As you have discovered, the AST itself does not distinguish between the
two ways to spell the operator. However, the AST has source location
information that can be used to get the original text. The idea is to
use:
Note that when the operator results from a macro expansion, the source
retrieval method I am using does not work well, and I do not know if
that can be fixed.
Here is the core of a clang-tidy
check that does what you want (except
for cases involving macros):
// https://stackoverflow.com/questions/11083066/getting-the-source-behind-clangs-ast
std::string get_source_text_raw(SourceRange range, SourceManager const &sm)
{
return std::string(
clang::Lexer::getSourceText(
clang::CharSourceRange::getCharRange(range), sm, clang::LangOptions()
)
);
}
void FindOpAnd::registerMatchers(ast_matchers::MatchFinder *Finder)
{
// Match use of operator '&&' or 'and'.
Finder->addMatcher(
binaryOperator(hasOperatorName("&&"))
.bind("op"), this);
}
void FindOpAnd::check(const MatchFinder::MatchResult &Result)
{
ASTContext &context = *(Result.Context);
SourceManager &sm = context.getSourceManager();
// Get the node bound to "op" in the match expression.

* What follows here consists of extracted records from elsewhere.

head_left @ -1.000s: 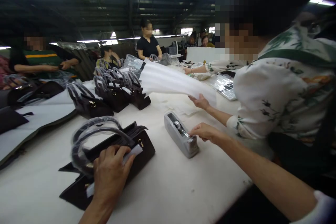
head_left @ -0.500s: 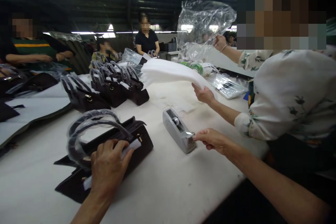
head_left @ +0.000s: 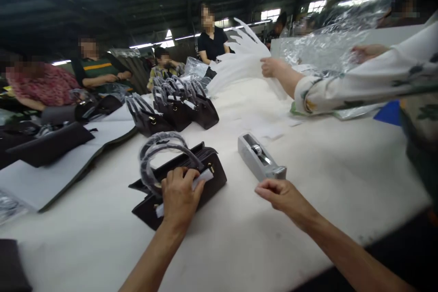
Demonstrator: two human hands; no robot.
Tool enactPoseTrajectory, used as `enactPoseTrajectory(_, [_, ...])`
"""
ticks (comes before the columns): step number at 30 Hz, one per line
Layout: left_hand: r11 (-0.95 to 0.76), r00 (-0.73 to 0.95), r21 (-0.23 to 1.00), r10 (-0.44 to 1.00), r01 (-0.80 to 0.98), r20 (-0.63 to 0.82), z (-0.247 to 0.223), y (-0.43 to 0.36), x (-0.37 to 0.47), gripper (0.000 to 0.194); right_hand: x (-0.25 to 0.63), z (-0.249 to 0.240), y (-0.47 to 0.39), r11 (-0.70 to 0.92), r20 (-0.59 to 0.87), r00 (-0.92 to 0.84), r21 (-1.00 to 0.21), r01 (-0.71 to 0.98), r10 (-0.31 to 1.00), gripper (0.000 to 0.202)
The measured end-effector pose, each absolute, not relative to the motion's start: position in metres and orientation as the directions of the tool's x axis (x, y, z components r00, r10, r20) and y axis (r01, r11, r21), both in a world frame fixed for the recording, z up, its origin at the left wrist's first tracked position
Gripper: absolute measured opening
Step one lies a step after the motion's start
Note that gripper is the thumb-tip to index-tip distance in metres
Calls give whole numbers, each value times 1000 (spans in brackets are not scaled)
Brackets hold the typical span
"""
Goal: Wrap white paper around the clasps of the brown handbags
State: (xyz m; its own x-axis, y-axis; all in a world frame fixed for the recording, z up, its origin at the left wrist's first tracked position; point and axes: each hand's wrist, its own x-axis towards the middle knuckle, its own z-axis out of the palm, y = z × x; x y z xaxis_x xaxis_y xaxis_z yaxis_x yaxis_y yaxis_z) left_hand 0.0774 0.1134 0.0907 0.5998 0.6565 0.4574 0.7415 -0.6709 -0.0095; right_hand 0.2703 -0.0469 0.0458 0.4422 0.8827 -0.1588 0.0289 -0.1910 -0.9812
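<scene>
A dark brown handbag [head_left: 215, 171] lies tilted on the white-covered table, its two handles [head_left: 150, 157] wrapped in clear plastic. My left hand [head_left: 179, 194] grips the bag's upper side, fingers curled over a strip of white wrapping [head_left: 204, 178] there. To the right stands a grey tape dispenser [head_left: 255, 157] with a roll inside. My right hand [head_left: 282, 196] is just in front of the dispenser's cutting end, thumb and forefinger pinched together. Whatever the pinch holds is too small to make out.
Several finished-looking handbags [head_left: 174, 112] with wrapped handles stand farther back. At the right, a co-worker's hand [head_left: 272, 68] holds white sheets [head_left: 239, 61], the other near clear plastic [head_left: 315, 50]. Dark bag pieces [head_left: 51, 143] lie left; other people work behind.
My right hand has drawn back from the dispenser's cutter toward the bag. My left hand stays on the bag. The co-worker's white sheets have risen, and the view has turned right-to-left.
</scene>
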Motion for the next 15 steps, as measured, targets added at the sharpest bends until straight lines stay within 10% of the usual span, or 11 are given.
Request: enactPoseTrajectory(15, [-663, 586, 25, 677, 748, 445, 90, 111, 77, 12, 214, 39, 54, 100, 99, 298, -995, 12, 949, 24])
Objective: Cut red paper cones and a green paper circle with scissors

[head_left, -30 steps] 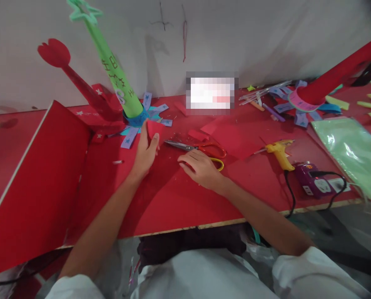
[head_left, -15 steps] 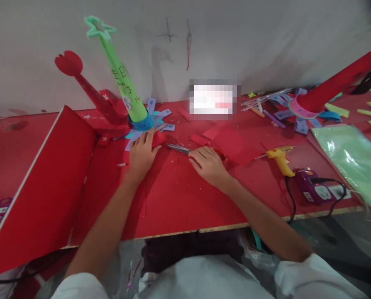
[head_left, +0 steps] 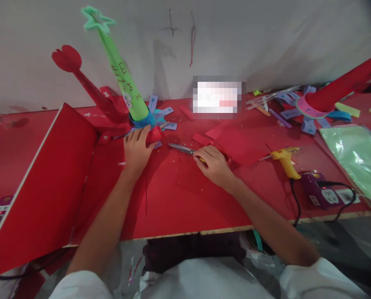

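My left hand (head_left: 137, 151) rests on the red table at the foot of a green paper tube (head_left: 126, 83) that stands in a blue ring. A small red paper roll (head_left: 155, 134) sits between its thumb and forefinger; the palm side is hidden. Farther right, my right hand (head_left: 215, 164) curls over the handles of a pair of scissors (head_left: 181, 148). Their blades lie low over the table, pointing left and almost closed together. Beyond that hand are pieces of red paper (head_left: 232, 139).
An upright red board (head_left: 45, 182) stands at the left, with a red paper flower (head_left: 67, 59) behind it. To the right are a yellow glue gun (head_left: 286, 162), a purple power box (head_left: 320, 191) with a cord, and a green plastic packet (head_left: 356, 158). A wall closes the back.
My left hand has shifted slightly left with the red paper roll, away from the scissor tips. My right hand keeps its grip on the scissors. The whole view has shifted a little.
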Demonstrator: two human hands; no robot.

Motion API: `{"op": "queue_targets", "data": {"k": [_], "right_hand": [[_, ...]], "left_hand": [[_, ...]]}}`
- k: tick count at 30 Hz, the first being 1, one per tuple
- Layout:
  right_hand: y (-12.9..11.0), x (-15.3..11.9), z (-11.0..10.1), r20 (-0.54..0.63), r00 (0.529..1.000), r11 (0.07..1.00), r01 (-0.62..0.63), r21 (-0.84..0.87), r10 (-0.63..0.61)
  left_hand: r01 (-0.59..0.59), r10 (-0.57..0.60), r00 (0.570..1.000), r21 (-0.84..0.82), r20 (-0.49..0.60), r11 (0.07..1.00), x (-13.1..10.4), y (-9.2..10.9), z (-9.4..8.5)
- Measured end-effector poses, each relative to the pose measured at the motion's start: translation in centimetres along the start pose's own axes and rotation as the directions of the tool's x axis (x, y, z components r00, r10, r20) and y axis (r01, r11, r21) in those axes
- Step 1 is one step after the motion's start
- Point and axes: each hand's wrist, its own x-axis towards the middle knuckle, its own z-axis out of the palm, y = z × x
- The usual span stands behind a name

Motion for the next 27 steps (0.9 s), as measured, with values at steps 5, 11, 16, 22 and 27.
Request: {"op": "queue_targets", "data": {"k": [5, 11, 16, 22, 27], "right_hand": [[0.1, 0.1, -0.1, -0.029, 0.999, 0.999, -0.015, 0.037, 0.016], [0.2, 0.1, -0.4, -0.018, 0.999, 0.998, -0.035, 0.052, 0.036], [0.2, 0.0, -0.4, -0.005, 1.0, 0.998, -0.026, 0.049, 0.026], [-0.6, -0.1, 0.2, 0.036, 0.998, 0.999, 0.043, 0.029, -0.044], [-1.2, -0.1, 0.1, 0.076, 0.995, 0.997, 0.063, 0.043, -0.066]], "left_hand": [[-0.003, 0.003, 1.0, -0.023, 0.005, 1.0, 0.1, -0.2, 0.2], [0.044, -0.04, 0.994, 0.037, -0.101, 0.998, 0.0, -0.4, 0.1], [0.068, -0.069, 0.998, 0.048, 0.007, 0.996, 0.2, 0.5, -0.6], [-0.001, -0.009, 0.976, 0.045, 0.216, 0.999, -4.6, 2.8, -4.8], [-0.296, 0.301, 0.757, -0.105, 0.581, 0.949, -12.6, -0.5, -9.3]]}}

const auto *opExpr = Result.Nodes.getNodeAs<BinaryOperator>("op");
// Location of the start of the operator.
SourceLocation opLoc = opExpr->getOperatorLoc();
// Try to find the location of the end.
SourceLocation opEndLoc =
clang::Lexer::getLocForEndOfToken(opLoc, 0, sm, clang::LangOptions());
if (opEndLoc.isValid()) {
// Get the text of the operator.
SourceRange opRange(opLoc, opEndLoc);
std::string opText = get_source_text_raw(opRange, sm);
if (opText == "&&") {
diag(opLoc, "Using '&&' instead of 'and'.")
<< FixItHint::CreateReplacement(opRange, "and");
}
else if (opText == "and") {
// This what we want.
}
else {
// This happens when the operator itself is the result of a macro
// expansion.
}
}
else {
// The end location will not be found if the operator was inside
// the expansion of a macro.
}
}
Sample input:
// op-and.cc
// Test input for clang-tidy FindOpAnd checker.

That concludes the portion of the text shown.